Exercise goal:
Please leave out pictures and print exactly the lines from the one that has "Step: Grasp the" through the last line of the material below.

*** Opening of Recorded data ***

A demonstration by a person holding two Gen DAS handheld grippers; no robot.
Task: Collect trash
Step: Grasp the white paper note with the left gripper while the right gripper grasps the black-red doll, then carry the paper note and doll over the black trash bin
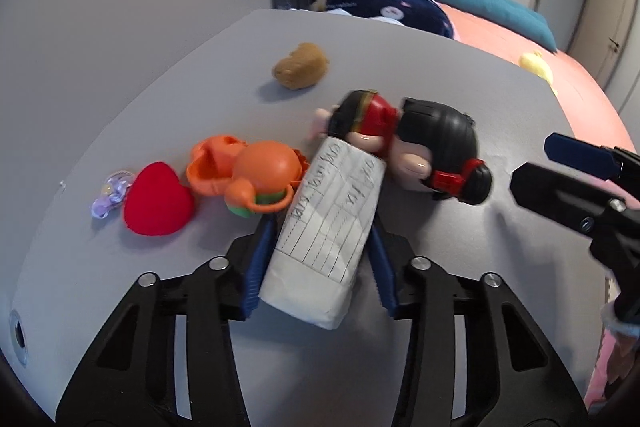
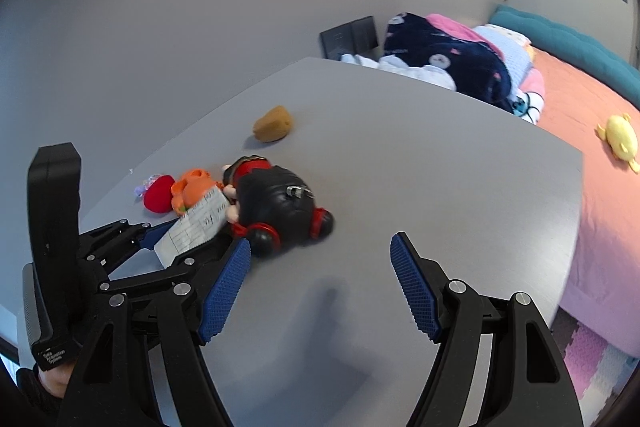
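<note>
White folded paper point(image 1: 326, 227) is pinched between the left gripper point(image 1: 320, 247) pads. Only the right view shows the right gripper point(image 2: 320, 287) spread wide, nothing between its fingers, doll point(image 2: 280, 207) ahead.

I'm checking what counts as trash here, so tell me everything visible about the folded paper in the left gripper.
The folded paper is a white, thick, oblong packet with hand-drawn ruled lines and handwriting on its upper face; the writing is too blurred to read. It looks like plain paper, creased but intact. It sits clamped between the blue ridged fingers of the left gripper, angled forward over the grey table. Its far end reaches the doll and the orange toy; contact is unclear.
</note>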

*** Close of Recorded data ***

Answer to the exercise:
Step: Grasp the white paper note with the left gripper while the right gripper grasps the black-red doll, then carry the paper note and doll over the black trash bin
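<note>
White folded paper point(image 1: 326, 227) is pinched between the left gripper point(image 1: 320, 247) pads. Only the right view shows the right gripper point(image 2: 320, 287) spread wide, nothing between its fingers, doll point(image 2: 280, 207) ahead.

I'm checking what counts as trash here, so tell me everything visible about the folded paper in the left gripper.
The folded paper is a white, thick, oblong packet with hand-drawn ruled lines and handwriting on its upper face; the writing is too blurred to read. It looks like plain paper, creased but intact. It sits clamped between the blue ridged fingers of the left gripper, angled forward over the grey table. Its far end reaches the doll and the orange toy; contact is unclear.
</note>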

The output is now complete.